II. DES COLLECTIVITÉS PUBLIQUES PLUS EFFICACES

A. UN ATOUT À MIEUX EXPLOITER POUR LA MODERNISATION DE L'ÉTAT

Les nouvelles technologies ne peuvent que jouer un rôle primordial pour les changements nécessaires au sein de l'Etat.

Les technologies de l'information peuvent renforcer la proximité entre l'administration et le citoyen -notamment pour une facilité accrue des démarches administratives-, augmenter la productivité des services et améliorer leur coordination.

M. Richard Bion, chargé de mission pour les nouvelles technologies et les systèmes d'information au Commissariat à la réforme de l'État, a d'ailleurs conforté votre mission d'information dans cette opinion qui avait déjà été largement exprimée par le Sénat lors des débats sur la loi correspondante présentée dans la session 1996-1997.

1. Une intégration progressive des nouvelles technologies par les services de l'État

a) Les étapes de l'informatisation des services de l'État

Depuis le " plan calcul " lancé en 1966, l'administration de l'État a progressivement pris conscience de l'enjeu que représentent les technologies de l'information et de la nécessité pour l'État de les intégrer.

Les étapes de cette prise de conscience sont résumées dans l'encadré suivant :

UNE INTÉGRATION PROGRESSIVE DE LA PART DE L'ÉTAT

1966-1984 : " Plan calcul " : Le Gouvernement impose la création de " commissions de l'informatique " dans chaque ministère.

Décret du 18 juin 1984 : Des " commissions de l'informatique et de la bureautique " sont mises en place dans chaque ministère, ainsi que des schémas directeurs et des conventions de développement permettant le suivi des choix effectués.

Le comité interministériel de l'informatique et de la bureautique dans l'administration (CIIBA) est créé.

Décret du 24 décembre 1986 : Obligation pour chaque ministre, responsable de son informatique, de réaliser un schéma directeur, dont la mise en place est supervisée par le CIIBA.

1992 : Rapport Fontaine évaluant l'informatique de l'État.

1994 : Circulaire du 31 janvier 1994 relative à l'établissement d'un cadre coordonné de gestion de l'informatique dans l'administration, qui précise les dispositions relatives aux schémas directeurs des ministères.

Décret du 13 septembre 1995 : Création du comité interministériel pour la réforme de l'État, chargé d'animer et de coordonner les actions des administrations en matière de systèmes d'information.

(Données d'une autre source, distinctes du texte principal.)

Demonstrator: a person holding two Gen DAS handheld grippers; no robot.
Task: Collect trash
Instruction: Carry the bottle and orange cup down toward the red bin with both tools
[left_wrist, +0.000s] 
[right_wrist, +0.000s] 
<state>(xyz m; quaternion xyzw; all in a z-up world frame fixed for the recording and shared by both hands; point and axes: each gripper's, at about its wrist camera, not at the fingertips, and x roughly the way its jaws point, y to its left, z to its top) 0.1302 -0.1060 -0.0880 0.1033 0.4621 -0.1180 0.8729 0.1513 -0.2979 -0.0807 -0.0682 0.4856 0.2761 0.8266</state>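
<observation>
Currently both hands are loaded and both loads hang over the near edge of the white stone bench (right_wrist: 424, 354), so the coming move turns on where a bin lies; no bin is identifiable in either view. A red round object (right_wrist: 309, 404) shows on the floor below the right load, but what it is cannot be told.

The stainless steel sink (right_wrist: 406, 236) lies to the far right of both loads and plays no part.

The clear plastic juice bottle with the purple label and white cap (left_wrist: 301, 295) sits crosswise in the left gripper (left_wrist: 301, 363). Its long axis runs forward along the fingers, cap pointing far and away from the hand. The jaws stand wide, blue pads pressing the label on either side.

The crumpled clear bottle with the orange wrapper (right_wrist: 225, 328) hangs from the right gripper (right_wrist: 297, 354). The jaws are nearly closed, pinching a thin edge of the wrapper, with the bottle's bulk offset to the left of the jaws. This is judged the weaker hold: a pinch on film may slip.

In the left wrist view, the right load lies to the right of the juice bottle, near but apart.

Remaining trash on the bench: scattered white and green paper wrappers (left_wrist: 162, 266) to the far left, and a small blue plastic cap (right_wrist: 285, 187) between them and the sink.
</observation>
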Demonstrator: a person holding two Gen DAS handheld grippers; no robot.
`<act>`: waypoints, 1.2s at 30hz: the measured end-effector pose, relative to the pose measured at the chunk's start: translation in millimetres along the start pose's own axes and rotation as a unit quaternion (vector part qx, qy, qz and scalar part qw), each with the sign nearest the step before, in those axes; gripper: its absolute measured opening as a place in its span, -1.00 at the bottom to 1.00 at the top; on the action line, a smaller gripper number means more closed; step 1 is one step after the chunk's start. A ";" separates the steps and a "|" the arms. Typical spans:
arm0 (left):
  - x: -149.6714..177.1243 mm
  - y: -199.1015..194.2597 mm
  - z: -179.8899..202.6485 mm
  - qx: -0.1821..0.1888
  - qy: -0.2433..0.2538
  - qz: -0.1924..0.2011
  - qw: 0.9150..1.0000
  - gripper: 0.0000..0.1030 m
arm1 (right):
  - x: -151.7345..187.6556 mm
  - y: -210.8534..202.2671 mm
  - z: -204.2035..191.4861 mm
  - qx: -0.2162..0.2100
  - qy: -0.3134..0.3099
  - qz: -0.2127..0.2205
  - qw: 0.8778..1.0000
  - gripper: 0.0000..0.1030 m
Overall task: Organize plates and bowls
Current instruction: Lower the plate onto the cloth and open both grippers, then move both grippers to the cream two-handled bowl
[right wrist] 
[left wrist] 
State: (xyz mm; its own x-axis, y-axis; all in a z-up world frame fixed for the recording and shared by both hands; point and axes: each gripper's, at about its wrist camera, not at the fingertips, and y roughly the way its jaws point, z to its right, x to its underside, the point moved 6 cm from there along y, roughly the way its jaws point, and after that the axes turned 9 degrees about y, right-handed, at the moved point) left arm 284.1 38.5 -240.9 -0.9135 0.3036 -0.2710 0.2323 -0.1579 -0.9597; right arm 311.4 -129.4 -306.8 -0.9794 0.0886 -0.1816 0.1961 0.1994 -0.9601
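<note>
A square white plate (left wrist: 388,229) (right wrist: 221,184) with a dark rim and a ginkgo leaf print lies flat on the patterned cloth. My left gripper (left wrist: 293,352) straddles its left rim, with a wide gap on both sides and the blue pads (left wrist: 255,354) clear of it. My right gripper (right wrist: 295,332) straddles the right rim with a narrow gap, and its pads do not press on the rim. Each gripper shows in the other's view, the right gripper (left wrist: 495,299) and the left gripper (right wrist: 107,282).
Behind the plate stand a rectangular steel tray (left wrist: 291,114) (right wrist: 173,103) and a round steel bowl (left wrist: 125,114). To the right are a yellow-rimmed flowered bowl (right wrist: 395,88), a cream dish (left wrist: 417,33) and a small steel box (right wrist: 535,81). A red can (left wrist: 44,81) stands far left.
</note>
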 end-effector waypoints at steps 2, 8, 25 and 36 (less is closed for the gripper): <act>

Création du Commissariat à la réforme de l'État, chargé de veiller à la prise en compte par les administrations des conséquences des nouvelles technologies de l'information sur leur fonctionnement et leur organisation.

1996 : circulaire du 15 mai 1996 sur les sites Internet des ministères et arrêté du 18 mai 1997 portant modèle-type de traitement d'informations nominatives mis en oeuvre dans le cadre d'un site Internet ministériel.

1996 : Circulaire du 16 septembre 1996 qui prévoit la mise à jour des schémas directeurs des ministères.

b) Un effort à poursuivre

Conséquence de ces évolutions, il existe aujourd'hui dans l'administration de l'État (hors Défense), d'après le Commissariat à la réforme de l'État, un ratio moyen d'un micro-ordinateur pour deux agents . Ce chiffre varie cependant de 1 à 5, suivant les administrations.

Le budget informatique de l'État s'élève à 5 milliards de francs par an et nécessite la conclusion de 1.000 marchés (dont 60 % pour le matériel et 40 % pour des études et prestations de service). L'administration dispose de 13.700 informaticiens. Le nombre des utilisateurs est évalué à 600.000 , pour plus de 250.000 micro-ordinateurs.

On peut craindre que dans leur immense majorité des ordinateurs servent comme machine à écrire à traitement des textes mais non comme terminaux de réseaux intranet.

L'informatisation a été plaquée sur les structures administratives existantes . Elle n'a pas entraîné de changement organisationnel majeur. Aucune remise en cause les hiérarchies administratives. Elle n'a pas non plus et sans doute fort peu de travail interservice. Il serait bon de connaître le nombre de messages en e-mail qui circulent chaque jour entre ces 600.000 utilisateurs potentiels. Un tiers des micro-ordinateurs de l'administration ne fonctionne pas en réseau. Les systèmes des différentes administrations restent cloisonnés. D'après le Commissariat à la réforme de l'État, les " gisements d'information " de l'administration ne sont pas non plus exploités comme l'avènement des nouvelles technologies le permettrait.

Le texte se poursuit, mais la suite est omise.